Belfort vs. Bisping: Recapping the Fightmetric Numbers
That is the only strike that matters.
Playing with and analyzing Fightmetric statistics is quite fun, but in an instance like this one, the stats are pretty lackluster and come down to one incredibly significant strike.
This crushing kick aside, the Fightmetric statistics tell the story of a relatively even fight.
In Round 1, Michael Bisping kept his range and threw jabs and leg kicks at Belfort as he circled away from "The Phenom's" powerful left hand.
This was probably the right idea going in, but Bisping connected on just 19 percent (10 of 52) of his significant strikes, and he appeared unwilling to switch things up or develop a more cohesive game plan as the round progressed.
Basically, it was jab city and a lot of movement.
As the round ended, however, Belfort clipped Bisping with a head kick (foreshadowing, anyone?) and promptly unloaded a barrage of strikes as the Brit was pinned against the cage.
During this exchange, Belfort ran his significant strike count for the round to nine total on 36 attempts, good for 25 percent, and he also stuffed a desperation takedown from Bisping—the only takedown attempt of the fight.

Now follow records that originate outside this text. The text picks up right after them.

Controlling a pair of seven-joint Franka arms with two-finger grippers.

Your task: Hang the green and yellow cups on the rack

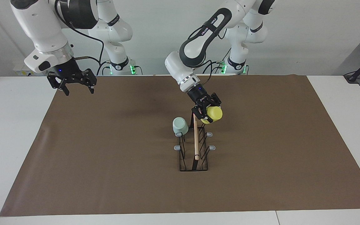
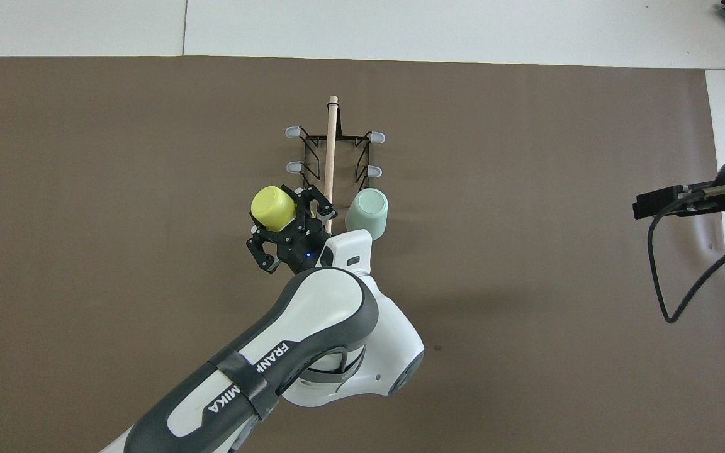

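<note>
Left gripper clamped on yellow cup over rack; green cup hung; right gripper spread, waiting over the mat corner

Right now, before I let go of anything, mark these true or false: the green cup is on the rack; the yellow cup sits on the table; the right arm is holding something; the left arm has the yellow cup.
1. The green cup is on the rack: true.
2. The yellow cup sits on the table: false, it is up in the air over the rack's end nearest the robots.
3. The right gripper holds something: false, its fingers are open and hold nothing; that arm waits.
4. The left gripper grips the yellow cup: true.
</note>
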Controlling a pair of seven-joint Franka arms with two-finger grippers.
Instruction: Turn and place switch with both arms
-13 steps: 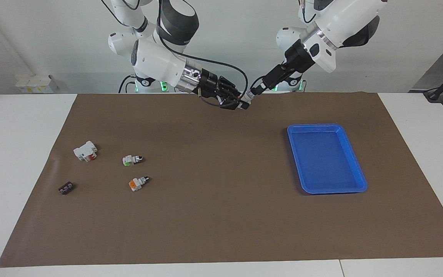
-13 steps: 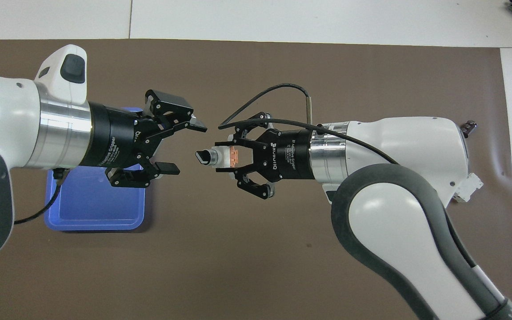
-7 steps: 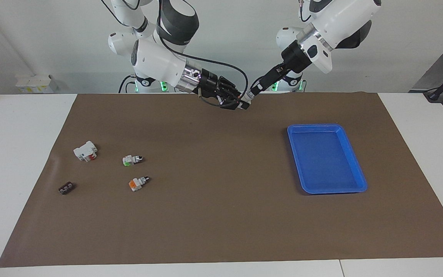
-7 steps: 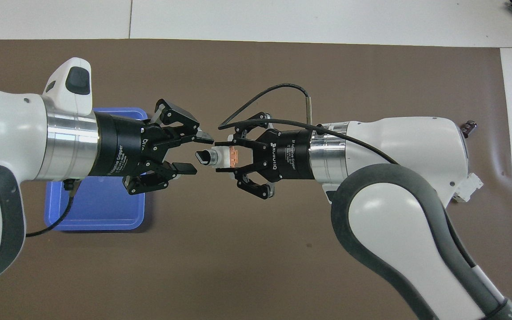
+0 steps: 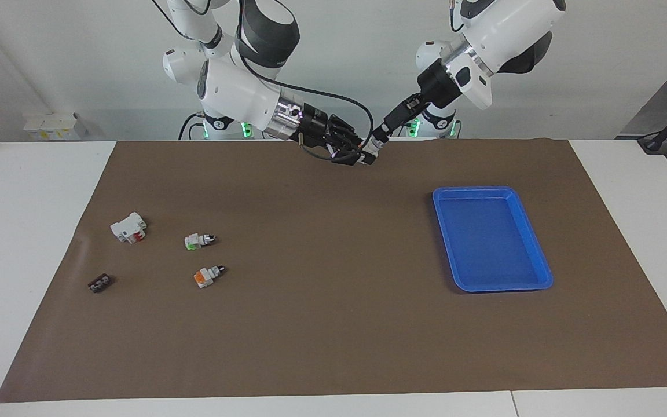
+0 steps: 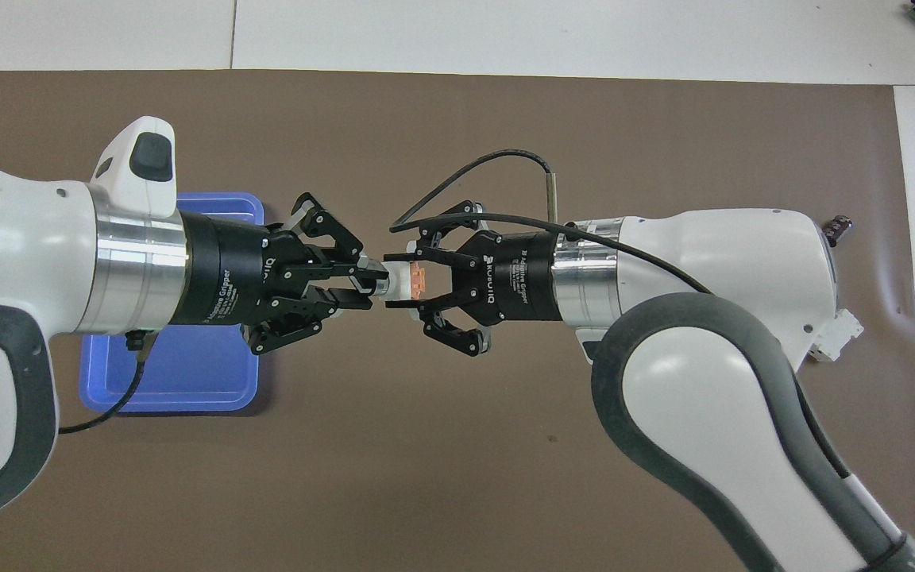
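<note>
The switch (image 6: 403,280) has a white body and an orange-red block; it is held in the air over the middle of the brown mat (image 6: 457,445). My right gripper (image 6: 410,282) is shut on its body. My left gripper (image 6: 366,284) has its fingers closed around the black knob end, which they hide. In the facing view the two grippers meet tip to tip at the switch (image 5: 368,155), the right gripper (image 5: 359,156) level and the left gripper (image 5: 375,145) slanting down onto it.
A blue tray (image 5: 491,237) lies toward the left arm's end of the mat. Toward the right arm's end lie a green-ended switch (image 5: 197,240), a paler orange switch (image 5: 206,276), a white block with red (image 5: 128,227) and a small black part (image 5: 99,283).
My left gripper moved in toward the switch and closed its open fingers on the black knob. My right gripper kept still with the switch.
</note>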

Where the statistics are concerned, Round 1 shows Bisping threw more shots but did so with less accuracy.
Belfort dominated Round 2 on paper and in reality.
Landing nine of 17 significant strikes that included the fight-ending blows, Belfort made good on 53 percent of his significant strike attempts and smartly avoided any danger.
During the round's short duration, Bisping again failed to establish a rhythm, landing just four of 14 (29 percent) of his significant strikes.
There isn't much to take from these Fightmetric numbers, really. Neither fighter performed brilliantly, but Belfort did exactly what he needed to do to secure the victory—he caught and finished Bisping.
What is most baffling to me was Bisping's seeming lack of a game plan. I personally thought he would try his hand at grappling against Belfort, but he instead appeared content to pick "The Phenom" apart from a distance.
The problem with this is that Belfort never really chased him or threw any significant volume of punches, so Bisping was doing nothing to wear him down and force him to gas as expected.
Making this worse, Bisping's punches and kicks were pitter-pattery and did no damage whatsoever.
Overall, Bisping failed miserably in his UFC goal, and the statistics back up this notion.